(Entries taken from a collection)
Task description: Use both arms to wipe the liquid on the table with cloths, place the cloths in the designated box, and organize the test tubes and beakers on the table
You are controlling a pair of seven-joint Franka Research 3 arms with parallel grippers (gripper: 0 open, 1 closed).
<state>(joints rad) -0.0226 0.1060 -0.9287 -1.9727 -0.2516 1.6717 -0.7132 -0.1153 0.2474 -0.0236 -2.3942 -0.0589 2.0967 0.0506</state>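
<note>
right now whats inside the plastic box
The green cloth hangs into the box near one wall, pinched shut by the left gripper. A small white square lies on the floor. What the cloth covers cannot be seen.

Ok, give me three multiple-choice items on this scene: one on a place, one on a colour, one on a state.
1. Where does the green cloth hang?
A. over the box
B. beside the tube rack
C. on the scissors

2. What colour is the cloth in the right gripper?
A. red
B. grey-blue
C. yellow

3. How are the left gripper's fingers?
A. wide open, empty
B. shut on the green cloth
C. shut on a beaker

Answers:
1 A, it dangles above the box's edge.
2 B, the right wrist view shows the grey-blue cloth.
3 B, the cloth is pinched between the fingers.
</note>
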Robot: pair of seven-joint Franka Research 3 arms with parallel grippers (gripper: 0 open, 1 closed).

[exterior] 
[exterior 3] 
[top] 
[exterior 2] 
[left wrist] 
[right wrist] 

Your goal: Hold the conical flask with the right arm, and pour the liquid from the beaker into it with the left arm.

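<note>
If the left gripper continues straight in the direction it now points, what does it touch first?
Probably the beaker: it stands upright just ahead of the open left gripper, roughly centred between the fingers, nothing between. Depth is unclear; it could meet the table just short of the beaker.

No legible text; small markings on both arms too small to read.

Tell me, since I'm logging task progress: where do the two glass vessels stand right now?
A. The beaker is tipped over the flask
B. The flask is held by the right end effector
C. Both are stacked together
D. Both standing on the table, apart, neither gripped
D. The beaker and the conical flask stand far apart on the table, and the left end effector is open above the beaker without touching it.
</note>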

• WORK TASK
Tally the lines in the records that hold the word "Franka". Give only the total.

• ANSWER TO THIS EXERCISE
2